Chaque matin et chaque soir, parfois même le midi, les infirmières venaient changer le pansement de gaze de plus en plus gros qui, après m’avoir enveloppé tout le bas du visage, avait été noué autour de la tête, pour tenir, et me transformait maintenant en œuf de Pâques. J’étouffais comme dans une camisole. Un jour, pour me soulager, l’une d’elles, Alexandra, a pris des ciseaux et taillé lentement dans la gaze pour me dégager les oreilles. Leurs bouts légèrement poilus ont jailli comme des petits champignons d’une mousse. Alexandra m’a tendu en riant le miroir pour que je les voie, des bords de pied-de-mouton, celui que j’aimais trouver dans les bois de mon enfance parce que je le trouvais beau comme un jouet. Je me suis senti soulagé : je respirais par les oreilles. Le pansement, lui, se gorgeait de salive toujours plus vite, comme il avait commencé à le faire le jour de la visite de François Hollande. Il pesait sur la tête, le cou, les vertèbres, il pesait sur mon corps entier jusqu’au moment où, le sparadrap ne tenant plus, et malgré les bandes de gaze qui momifiaient la tête, il se détachait comme du papier peint sur un mur trop humide.

La scène qui suit, avec des variantes, s’est répétée cent fois. Les infirmières entraient comme les ballerines de La Bayadère dans la scène du Royaume des Ombres, au ralenti. Gabriela m’avait souvent parlé du ballet, qu’elle avait répété comme doublure sans jamais le jouer. Si je n’avais pas pris d’opium, contrairement à Solor, j’étais dans un état semblable au prince malheureux, dans un rêve : c’était la manière la plus réaliste d’assimiler mes sensations. Avant leur entrée, j’ai vérifié l’état du sol. Je me suis levé, j’ai nettoyé jusqu’à l’étourdissement la moindre tache avec les mouchoirs en papier marron, puis j’ai entrouvert la fenêtre qui ne pouvait s’ouvrir davantage, et j’ai parfumé l’atmosphère avec une eau de toilette à dominante d’agrume qu’une amie m’avait apportée. Comme Solor, j’avais fait tomber les murs de la chambre. Elles sont arrivées l’une derrière l’autre avec le chariot, souriantes, à deux. Une troisième les suivait. Elle a regardé, au pied du lit, comment les autres faisaient.

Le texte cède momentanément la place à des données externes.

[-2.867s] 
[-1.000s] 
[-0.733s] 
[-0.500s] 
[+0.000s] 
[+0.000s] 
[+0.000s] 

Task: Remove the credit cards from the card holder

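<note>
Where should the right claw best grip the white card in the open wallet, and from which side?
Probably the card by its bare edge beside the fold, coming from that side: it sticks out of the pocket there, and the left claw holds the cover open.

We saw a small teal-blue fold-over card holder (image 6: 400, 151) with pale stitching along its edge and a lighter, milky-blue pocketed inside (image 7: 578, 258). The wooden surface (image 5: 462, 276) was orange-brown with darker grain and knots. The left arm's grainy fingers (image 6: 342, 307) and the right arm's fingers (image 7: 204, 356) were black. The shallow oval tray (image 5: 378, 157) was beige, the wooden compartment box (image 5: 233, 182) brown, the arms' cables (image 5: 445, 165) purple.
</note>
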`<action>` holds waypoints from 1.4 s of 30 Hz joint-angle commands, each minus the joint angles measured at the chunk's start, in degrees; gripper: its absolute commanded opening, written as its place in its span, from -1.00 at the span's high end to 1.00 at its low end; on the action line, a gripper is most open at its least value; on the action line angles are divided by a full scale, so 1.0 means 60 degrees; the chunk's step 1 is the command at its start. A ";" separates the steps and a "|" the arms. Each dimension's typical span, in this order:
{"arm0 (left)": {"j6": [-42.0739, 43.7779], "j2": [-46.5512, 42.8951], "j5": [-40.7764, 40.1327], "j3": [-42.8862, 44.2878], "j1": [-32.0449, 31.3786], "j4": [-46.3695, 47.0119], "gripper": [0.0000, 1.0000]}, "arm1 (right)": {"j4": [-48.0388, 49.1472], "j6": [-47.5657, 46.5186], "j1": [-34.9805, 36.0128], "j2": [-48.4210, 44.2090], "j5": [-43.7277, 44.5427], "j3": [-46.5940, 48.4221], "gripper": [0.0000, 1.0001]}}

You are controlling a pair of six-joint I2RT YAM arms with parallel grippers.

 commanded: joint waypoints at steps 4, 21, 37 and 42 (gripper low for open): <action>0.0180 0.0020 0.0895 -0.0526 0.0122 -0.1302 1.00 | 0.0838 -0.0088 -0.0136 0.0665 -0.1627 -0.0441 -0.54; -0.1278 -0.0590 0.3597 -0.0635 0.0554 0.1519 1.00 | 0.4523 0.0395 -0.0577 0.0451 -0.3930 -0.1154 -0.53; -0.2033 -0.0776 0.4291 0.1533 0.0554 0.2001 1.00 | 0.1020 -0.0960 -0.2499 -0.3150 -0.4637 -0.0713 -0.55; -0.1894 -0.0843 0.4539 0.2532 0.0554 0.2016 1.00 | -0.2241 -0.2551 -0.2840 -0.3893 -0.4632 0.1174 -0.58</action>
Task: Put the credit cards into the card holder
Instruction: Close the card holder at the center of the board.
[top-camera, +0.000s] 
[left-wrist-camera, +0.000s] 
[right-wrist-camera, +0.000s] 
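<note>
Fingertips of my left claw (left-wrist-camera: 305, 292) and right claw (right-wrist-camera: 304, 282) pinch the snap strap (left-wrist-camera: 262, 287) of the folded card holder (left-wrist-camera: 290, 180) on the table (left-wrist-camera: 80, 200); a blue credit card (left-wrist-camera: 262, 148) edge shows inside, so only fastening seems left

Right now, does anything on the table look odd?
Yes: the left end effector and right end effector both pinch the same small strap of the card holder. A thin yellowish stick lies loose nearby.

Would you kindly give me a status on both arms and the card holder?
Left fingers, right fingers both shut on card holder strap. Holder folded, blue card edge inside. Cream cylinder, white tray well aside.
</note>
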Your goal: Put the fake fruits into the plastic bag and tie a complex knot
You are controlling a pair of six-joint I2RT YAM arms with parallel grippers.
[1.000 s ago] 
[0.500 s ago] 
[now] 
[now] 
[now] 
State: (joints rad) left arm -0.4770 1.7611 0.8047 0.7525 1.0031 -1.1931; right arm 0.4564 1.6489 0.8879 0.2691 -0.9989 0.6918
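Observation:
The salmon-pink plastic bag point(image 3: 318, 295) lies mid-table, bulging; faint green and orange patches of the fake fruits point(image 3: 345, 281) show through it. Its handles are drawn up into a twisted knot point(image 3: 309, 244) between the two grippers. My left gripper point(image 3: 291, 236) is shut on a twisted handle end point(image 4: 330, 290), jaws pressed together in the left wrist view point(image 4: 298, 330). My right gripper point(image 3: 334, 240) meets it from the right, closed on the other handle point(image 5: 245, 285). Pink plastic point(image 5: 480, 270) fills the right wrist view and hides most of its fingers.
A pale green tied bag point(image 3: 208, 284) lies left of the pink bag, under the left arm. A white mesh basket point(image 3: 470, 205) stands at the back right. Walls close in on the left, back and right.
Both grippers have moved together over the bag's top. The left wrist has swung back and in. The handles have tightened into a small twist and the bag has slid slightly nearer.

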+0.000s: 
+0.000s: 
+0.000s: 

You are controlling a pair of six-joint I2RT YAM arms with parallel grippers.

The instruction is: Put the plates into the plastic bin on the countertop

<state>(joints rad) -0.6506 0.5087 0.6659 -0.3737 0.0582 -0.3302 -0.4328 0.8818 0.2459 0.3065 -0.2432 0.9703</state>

— Vous voulez de la musique ?

J’en voulais, mais pas n’importe laquelle. Sur le ghetto-blaster de mon neveu, j’ai mis du Bach : soit Le Clavier bien tempéré, par Sviatoslav Richter ; soit les Variations Goldberg, par Glenn Gould ou Wilhelm Kempff ; soit L’Art de la fugue, par Zhu Xiao-Mei. La musique de Bach, comme la morphine, me soulageait. Elle faisait plus que me soulager : elle liquidait toute tentation de plainte, tout sentiment d’injustice, toute étrangeté du corps. Bach descendait sur la chambre et le lit et ma vie, sur les infirmières et leur chariot. Il nous a tous enveloppés. Dans sa lumière sonore chaque geste s’est détaché et la paix, une certaine paix, s’est installée. Un poème de John Donne, lu bien des années avant, prenait sens : « Il n’y aura ni nuage ni soleil, ni obscurité ni éblouissement – mais une seule lumière. Ni bruit ni silence – mais une seule musique. Ni peurs ni espoirs – mais une seule possession. Ni ennemis ni amis – mais une seule communion. Ni début ni fin – mais une seule éternité. » Le changement du pansement pouvait commencer.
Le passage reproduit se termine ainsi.